In "battered child syndrome” cases resulting in death, life sentences have been imposed in some cases. See Wheeler v. State, 229 Ga. 617 (193 SE2d 814) (1972); Stamper v. State, 235 Ga. 165 (219 SE2d 140) (1974); Proveaux v. State, 233 Ga. 456 (211 SE2d 747) (1974); Davis v. State, 234 Ga. 730 (218 SE2d 20) (1974); Rampley v. State, 235 Ga. 101 (218 SE2d 838) (1974). We do not here decide whether the death penalty may or may not be imposed in typical "battered child” cases pursuant to Code Ann. § 27-2537(c) (3). The case before us is not a typical "battered child” case. Here there was no prior history of harm to the child, no hostility toward the child, and no doubt as to the intent to kill the child by a single act of violence. Here there was an intentional murder brought on by frustration at the mother’s unwillingness to comply with the defendant’s demands. His prior conduct indicates his use of this technique to force compliance with his wishes. The jury was authorized to find that the act was carefully thought out and executed from the time the child was methodically taken from her home by the rear door and culminated in dropping or throwing the child from a height in excess of 100 feet into the river below.

Argued April 11, 1977

Decided June 28, 1977.

Reginald C. Haupt, Jr., for appellant.

Andrew J. Ryan, III, District Attorney, William H. McAbee, II, Chief Assistant District Attorney, Arthur K. Bolton, Attorney General, Susan V. Boleyn, Staff Assistant Attorney General, for appellee.
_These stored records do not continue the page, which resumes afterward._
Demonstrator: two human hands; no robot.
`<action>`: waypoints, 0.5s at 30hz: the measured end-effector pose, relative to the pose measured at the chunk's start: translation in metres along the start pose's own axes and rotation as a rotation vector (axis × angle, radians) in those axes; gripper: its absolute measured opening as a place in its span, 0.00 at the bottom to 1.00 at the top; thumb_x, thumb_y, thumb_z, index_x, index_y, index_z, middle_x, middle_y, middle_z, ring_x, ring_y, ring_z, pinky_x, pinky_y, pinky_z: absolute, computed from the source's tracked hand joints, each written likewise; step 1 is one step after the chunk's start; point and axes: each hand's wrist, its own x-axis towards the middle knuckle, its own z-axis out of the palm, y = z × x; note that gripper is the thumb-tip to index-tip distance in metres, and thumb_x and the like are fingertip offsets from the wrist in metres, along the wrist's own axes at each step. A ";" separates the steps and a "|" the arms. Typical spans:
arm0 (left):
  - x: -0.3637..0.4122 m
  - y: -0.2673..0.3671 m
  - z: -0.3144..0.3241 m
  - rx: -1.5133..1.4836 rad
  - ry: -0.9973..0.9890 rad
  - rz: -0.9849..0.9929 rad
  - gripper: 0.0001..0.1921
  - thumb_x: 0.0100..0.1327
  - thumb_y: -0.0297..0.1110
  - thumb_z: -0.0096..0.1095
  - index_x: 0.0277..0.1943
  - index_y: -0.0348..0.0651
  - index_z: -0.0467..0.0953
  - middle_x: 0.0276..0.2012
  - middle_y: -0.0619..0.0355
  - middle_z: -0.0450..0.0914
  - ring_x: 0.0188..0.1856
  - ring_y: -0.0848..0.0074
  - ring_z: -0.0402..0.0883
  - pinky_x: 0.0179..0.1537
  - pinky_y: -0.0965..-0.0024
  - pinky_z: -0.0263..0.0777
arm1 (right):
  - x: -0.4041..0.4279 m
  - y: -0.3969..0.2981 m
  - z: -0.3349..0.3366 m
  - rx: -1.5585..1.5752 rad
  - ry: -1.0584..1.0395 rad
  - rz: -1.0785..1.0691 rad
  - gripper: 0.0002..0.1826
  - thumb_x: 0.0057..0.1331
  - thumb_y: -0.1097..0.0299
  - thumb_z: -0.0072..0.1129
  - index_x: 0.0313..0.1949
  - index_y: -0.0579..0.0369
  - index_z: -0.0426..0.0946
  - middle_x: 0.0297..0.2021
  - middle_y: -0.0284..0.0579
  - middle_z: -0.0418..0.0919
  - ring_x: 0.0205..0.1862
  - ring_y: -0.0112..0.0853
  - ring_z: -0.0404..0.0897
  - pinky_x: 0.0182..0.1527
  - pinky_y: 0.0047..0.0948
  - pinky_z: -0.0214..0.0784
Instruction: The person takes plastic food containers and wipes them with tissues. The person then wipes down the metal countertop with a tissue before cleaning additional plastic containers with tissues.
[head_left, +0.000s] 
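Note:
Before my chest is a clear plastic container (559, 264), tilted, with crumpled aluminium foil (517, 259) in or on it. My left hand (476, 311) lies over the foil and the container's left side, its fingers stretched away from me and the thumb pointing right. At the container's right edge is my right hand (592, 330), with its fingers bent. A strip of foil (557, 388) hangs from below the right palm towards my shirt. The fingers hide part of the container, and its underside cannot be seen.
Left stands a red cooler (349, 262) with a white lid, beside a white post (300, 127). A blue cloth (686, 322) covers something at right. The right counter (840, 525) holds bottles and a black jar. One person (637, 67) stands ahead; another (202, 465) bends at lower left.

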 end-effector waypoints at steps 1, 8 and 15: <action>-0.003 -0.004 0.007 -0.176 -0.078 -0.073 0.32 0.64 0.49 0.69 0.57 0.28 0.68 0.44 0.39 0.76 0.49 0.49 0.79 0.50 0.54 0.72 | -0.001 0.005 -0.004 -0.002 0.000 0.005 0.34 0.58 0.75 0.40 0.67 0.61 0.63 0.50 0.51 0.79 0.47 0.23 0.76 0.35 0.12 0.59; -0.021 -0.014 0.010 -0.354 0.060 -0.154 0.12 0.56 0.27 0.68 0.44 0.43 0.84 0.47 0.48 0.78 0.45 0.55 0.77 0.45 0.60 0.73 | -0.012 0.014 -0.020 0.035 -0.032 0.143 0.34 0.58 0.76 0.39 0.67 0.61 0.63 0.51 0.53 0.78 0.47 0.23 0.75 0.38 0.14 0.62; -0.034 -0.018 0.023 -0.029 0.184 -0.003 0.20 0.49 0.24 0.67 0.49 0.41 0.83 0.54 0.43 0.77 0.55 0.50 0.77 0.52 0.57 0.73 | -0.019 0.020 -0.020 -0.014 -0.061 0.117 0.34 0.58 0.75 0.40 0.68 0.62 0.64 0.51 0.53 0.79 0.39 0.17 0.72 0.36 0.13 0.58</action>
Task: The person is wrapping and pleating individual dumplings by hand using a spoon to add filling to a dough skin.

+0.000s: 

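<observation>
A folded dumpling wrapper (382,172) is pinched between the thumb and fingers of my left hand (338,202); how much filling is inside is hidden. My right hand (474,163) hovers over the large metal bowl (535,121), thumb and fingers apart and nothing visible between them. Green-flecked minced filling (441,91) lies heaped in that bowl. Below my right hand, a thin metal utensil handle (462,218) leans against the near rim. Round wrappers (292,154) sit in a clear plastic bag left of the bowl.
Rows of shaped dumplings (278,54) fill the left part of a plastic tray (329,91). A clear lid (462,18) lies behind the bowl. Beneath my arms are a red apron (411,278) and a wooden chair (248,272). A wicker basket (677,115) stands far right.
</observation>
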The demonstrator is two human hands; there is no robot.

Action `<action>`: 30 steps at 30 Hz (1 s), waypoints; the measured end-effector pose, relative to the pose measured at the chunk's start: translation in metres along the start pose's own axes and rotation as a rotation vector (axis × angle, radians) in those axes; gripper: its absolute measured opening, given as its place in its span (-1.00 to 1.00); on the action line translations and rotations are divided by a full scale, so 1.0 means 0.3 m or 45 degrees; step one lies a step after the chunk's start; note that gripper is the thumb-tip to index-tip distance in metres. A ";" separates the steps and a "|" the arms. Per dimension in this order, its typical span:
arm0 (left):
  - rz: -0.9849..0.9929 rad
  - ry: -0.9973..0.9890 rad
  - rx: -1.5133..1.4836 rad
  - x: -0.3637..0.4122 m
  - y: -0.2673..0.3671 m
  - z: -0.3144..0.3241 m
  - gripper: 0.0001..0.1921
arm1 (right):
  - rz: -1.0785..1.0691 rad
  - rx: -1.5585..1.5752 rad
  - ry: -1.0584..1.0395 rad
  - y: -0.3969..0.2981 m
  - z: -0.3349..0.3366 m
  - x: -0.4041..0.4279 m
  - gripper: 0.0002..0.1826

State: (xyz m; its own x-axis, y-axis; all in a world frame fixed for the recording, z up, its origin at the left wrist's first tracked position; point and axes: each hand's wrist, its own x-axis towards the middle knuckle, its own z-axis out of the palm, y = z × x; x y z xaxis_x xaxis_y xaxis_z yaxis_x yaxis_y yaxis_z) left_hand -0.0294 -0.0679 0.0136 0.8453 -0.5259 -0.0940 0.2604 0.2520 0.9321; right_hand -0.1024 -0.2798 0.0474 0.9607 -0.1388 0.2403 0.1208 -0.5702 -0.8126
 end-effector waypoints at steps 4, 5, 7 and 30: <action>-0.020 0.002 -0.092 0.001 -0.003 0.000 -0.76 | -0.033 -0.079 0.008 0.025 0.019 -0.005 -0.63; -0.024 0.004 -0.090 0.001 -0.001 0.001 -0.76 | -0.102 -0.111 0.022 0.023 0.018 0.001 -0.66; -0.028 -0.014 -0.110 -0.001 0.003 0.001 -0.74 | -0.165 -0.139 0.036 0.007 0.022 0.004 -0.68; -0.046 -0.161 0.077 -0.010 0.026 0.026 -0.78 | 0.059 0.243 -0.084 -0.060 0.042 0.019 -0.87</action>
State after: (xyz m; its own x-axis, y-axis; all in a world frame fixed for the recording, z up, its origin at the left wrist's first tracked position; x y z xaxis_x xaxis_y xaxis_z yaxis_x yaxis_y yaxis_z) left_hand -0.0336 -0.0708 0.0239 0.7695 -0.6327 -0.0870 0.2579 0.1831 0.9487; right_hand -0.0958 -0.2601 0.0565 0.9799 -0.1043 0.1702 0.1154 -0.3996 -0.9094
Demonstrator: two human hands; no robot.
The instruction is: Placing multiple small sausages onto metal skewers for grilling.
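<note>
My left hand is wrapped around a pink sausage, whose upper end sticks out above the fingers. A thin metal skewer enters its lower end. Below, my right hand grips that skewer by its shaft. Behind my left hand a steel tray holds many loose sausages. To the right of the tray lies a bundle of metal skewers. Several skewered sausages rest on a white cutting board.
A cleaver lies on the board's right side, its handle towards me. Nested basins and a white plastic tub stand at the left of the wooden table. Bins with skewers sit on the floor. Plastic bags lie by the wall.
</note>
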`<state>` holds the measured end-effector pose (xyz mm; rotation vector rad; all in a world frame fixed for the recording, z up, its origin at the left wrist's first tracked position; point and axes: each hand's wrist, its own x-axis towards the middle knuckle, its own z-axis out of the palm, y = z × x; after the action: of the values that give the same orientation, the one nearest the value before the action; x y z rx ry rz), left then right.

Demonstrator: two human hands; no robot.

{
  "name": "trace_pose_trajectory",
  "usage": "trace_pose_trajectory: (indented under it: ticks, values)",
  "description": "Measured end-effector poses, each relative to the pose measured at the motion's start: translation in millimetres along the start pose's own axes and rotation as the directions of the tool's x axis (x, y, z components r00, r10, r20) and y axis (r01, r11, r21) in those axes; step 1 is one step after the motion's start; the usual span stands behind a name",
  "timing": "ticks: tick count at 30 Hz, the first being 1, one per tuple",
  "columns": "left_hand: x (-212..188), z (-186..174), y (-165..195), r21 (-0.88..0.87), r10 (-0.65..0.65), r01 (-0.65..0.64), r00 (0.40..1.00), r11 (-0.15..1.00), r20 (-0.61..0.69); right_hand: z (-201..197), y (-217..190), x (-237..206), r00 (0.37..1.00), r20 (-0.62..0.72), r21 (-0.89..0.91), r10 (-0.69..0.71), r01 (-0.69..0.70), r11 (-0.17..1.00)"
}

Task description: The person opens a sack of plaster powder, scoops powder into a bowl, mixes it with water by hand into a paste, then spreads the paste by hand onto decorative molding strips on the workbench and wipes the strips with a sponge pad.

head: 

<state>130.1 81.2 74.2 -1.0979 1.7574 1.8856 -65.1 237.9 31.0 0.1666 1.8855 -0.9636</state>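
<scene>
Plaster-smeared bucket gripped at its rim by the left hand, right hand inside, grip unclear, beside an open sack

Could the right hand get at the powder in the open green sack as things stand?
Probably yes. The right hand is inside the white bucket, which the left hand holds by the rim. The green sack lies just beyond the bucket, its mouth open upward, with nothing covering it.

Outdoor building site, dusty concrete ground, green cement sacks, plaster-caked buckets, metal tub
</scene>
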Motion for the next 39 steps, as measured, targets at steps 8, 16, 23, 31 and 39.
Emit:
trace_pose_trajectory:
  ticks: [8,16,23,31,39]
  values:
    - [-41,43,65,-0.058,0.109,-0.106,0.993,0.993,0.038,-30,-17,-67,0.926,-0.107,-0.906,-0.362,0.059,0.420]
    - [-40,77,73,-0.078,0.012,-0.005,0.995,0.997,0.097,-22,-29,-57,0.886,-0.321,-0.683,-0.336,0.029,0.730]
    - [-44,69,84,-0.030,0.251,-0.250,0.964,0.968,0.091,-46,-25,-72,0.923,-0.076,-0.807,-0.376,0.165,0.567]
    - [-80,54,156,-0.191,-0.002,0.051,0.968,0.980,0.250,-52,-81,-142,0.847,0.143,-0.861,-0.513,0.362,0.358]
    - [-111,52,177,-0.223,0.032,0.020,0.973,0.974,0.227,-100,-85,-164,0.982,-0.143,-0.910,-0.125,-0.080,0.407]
In reviewing the death penalty in this case, we have considered the cases appealed to this court since January 1,1970, in which a death or life sentence was imposed and we find the similar cases listed in the appendix support affirmance of the death penalty. All of the cases listed in the appendix involved not-for-profit execution-style murders and those juries found only the same statutory aggravating circumstance, that the offense of murder was outrageously or wantonly vile, horrible or inhuman, etc. Code Ann. § 27-2534.1 (b) (7). In two of these cases the victims were children. (House, two male victims age 7, and McCorquodale, one female victim age 15). None of the victims have been as young as the two-year-old victim here.

This murder was an execution, albeit without a weapon, intentionally and knowingly carried out. Stripped of self-serving overtones this killing was nothing less than an act of vengeance against the victim’s mother.

Although Joseph James Blake’s callousness may be excessive and disproportionate to that of other defendants, his sentence to death for this murder is not excessive or disproportionate to the penalty imposed in similar cases considering both the crime and the defendant.

Judgment affirmed.

All the Justices concur.

Appendix.

House v. State, 232 Ga. 140 (205 SE2d 217) (1974); McCorquodale v. State, 233 Ga. 369 (211 SE2d 577) (1974); Harris v. State, 237 Ga. 718 (230 SE2d 1) (1976); Dix v. State, 238 Ga. 209 (222 SE2d 47) (1976); Pryor v. State, 238 Ga. 698 (234 SE2d 918) (1977).